Activin Receptor-Like Kinase 3 Directly Couples Gq (Guanine Nucleotide-Binding Protein Subunit q)/ Gq (Guanine Nucleotide-Binding Protein Subunit 11) to Regulate Vascular Contractility

Background:Vascular smooth muscle cell (VSMC) contractility is critical for blood pressure regulation and vascular homeostasis. Identifying the key molecule that maintains VSMC contractility may provide a novel therapeutic target for vascular remodeling. ALK3 (activin receptor-like kinase 3) is a serine/threonine kinase receptor, and deletion of ALK3 causes embryonic lethality. However, little is known about the role of ALK3 in postnatal arterial function and homeostasis. Methods:We conducted in vivo studies in a tamoxifen-induced postnatal VSMC-specific ALK3 deletion mice suitable for analysis of blood pressure and vascular contractility. Additionally, the role of ALK3 on VSMC was determined using Western blot, collagen-based contraction assay and traction force microscopy.
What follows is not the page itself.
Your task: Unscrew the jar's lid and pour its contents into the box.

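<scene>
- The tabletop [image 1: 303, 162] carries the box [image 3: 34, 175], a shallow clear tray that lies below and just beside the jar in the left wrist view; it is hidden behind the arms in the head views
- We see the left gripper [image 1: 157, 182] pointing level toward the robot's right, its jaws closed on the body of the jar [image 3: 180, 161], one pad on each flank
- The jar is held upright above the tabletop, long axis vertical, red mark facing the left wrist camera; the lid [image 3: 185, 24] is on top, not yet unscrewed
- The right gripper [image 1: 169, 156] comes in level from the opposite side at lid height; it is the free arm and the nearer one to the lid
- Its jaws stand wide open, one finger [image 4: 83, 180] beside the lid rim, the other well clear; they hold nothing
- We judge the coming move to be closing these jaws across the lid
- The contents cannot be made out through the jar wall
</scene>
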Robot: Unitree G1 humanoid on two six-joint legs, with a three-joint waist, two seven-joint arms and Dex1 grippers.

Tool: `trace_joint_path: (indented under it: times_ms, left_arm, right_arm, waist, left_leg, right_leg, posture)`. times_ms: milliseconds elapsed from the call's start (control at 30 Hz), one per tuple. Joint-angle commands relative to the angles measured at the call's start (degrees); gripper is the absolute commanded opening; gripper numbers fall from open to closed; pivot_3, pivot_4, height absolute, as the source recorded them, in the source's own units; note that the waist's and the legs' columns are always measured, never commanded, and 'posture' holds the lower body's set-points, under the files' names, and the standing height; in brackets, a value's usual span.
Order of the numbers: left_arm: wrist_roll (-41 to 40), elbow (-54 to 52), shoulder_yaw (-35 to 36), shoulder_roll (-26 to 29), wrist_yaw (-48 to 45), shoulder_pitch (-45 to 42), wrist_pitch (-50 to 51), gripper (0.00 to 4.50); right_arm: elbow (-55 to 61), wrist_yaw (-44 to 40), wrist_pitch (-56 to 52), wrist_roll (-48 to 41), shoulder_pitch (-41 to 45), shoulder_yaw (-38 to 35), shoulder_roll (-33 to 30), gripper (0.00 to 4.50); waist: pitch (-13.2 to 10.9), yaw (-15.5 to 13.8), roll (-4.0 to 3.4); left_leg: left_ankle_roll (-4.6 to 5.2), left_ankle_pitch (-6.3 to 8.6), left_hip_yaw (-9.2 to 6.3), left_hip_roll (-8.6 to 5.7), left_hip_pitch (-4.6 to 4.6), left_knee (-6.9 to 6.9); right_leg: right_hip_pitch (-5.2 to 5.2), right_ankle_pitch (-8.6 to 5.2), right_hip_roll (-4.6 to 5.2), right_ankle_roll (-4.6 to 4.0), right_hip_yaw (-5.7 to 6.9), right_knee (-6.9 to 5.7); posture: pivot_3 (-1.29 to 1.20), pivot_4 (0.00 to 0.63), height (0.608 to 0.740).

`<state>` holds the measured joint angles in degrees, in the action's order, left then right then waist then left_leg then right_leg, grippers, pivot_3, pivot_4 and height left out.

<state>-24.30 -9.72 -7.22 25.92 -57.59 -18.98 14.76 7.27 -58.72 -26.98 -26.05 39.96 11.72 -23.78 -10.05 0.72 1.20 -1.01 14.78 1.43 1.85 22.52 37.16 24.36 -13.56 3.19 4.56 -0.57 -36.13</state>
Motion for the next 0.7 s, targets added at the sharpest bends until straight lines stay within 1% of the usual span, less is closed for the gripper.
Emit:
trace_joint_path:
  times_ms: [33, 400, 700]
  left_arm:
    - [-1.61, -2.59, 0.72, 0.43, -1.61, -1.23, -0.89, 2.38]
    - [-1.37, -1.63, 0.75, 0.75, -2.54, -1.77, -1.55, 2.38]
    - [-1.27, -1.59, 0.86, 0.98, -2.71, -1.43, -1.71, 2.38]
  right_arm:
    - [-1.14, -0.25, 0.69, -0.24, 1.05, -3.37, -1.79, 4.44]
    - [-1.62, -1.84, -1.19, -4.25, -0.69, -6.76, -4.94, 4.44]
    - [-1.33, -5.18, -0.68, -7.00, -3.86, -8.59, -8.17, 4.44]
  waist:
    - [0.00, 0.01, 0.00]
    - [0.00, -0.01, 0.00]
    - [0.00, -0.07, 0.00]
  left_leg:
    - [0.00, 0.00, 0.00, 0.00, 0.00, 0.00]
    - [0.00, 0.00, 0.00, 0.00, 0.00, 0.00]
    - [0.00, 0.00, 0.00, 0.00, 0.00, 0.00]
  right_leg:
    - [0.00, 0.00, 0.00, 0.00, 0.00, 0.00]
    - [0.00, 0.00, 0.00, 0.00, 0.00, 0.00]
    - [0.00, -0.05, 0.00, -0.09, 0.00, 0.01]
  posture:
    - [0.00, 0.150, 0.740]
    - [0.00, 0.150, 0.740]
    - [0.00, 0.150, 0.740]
Furthermore, interactome analysis were performed to identify the ALK3-associated proteins and bioluminescence resonance energy transfer assay was used to characterize G alpha q activation. Results:ALK3 deficiency in VSMC led to spontaneous hypotension and impaired response to angiotensin II in mice. In vivo and in vitro data revealed that ALK3 deficiency impaired contraction force generation by VSMCs, repressed the expression of contractile proteins, and inhibited the phosphorylation of myosin light chain. Mechanistically, Smad1/5/8 signaling mediated the ALK3-modulated contractile protein expressions but not myosin light chain phosphorylation. Furthermore, interactome analysis revealed that ALK3 directly interacted with and activated G alpha q (guanine nucleotide-binding protein subunit alpha q)/G alpha 11 (guanine nucleotide-binding protein subunit alpha 11), thereby stimulating myosin light chain phosphorylation and VSMC contraction. Conclusions:Our study revealed that in addition to canonical Smad1/5/8 signaling, ALK3 modulates VSMC contractility through direct interaction with G alpha q/G alpha 11, and therefore, might serve as a potential target for modulating aortic wall homeostasis.